━━━ GIVEN DATA

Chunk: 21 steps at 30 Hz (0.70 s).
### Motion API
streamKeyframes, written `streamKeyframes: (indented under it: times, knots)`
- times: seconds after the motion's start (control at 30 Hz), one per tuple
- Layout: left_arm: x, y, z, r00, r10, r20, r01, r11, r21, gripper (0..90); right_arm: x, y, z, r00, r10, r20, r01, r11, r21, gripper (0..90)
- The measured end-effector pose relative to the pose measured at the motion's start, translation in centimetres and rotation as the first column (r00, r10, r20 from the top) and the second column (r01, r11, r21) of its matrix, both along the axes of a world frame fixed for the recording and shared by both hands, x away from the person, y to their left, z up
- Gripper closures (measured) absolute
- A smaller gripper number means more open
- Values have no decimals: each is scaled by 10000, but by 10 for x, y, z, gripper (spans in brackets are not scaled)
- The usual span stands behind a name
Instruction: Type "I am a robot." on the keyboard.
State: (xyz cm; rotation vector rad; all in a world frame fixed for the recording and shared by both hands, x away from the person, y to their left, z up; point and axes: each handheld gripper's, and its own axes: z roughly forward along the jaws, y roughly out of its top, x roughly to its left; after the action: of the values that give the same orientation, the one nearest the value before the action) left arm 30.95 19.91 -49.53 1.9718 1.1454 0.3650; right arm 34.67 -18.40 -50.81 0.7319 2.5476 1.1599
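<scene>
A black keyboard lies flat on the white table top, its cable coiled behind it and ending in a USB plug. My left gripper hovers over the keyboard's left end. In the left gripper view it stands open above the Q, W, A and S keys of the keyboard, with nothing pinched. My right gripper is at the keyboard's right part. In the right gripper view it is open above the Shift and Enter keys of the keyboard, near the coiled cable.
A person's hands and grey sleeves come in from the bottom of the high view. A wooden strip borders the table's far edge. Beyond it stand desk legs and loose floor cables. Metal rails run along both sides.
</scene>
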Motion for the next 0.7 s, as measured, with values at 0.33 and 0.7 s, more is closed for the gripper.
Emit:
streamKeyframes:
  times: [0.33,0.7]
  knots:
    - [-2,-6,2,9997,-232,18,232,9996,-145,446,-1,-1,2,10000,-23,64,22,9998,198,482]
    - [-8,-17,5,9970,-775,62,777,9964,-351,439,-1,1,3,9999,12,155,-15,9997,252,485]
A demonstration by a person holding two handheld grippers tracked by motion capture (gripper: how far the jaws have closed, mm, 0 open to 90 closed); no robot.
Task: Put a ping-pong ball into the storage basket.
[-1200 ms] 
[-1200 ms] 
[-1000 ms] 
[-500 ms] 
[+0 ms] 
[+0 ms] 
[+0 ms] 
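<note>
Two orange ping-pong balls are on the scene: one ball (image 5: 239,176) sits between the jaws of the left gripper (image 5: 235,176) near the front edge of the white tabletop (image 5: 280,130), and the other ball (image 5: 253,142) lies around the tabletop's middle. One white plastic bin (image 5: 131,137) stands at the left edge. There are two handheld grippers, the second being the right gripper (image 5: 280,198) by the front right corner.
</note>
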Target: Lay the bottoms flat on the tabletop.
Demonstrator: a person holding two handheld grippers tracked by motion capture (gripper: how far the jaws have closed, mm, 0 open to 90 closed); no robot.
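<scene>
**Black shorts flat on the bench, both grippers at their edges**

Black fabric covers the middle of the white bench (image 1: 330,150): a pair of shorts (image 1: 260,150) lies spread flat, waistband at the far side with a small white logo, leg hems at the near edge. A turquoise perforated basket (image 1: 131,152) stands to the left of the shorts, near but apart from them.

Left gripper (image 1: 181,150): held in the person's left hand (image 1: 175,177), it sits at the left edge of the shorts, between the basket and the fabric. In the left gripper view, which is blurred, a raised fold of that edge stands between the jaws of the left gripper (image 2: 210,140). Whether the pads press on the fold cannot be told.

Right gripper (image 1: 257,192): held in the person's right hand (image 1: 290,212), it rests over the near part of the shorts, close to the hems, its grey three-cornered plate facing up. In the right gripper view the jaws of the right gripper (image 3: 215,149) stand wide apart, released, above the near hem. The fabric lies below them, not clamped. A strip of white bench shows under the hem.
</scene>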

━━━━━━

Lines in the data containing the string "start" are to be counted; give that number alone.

### RESPONSE TO THIS TASK
2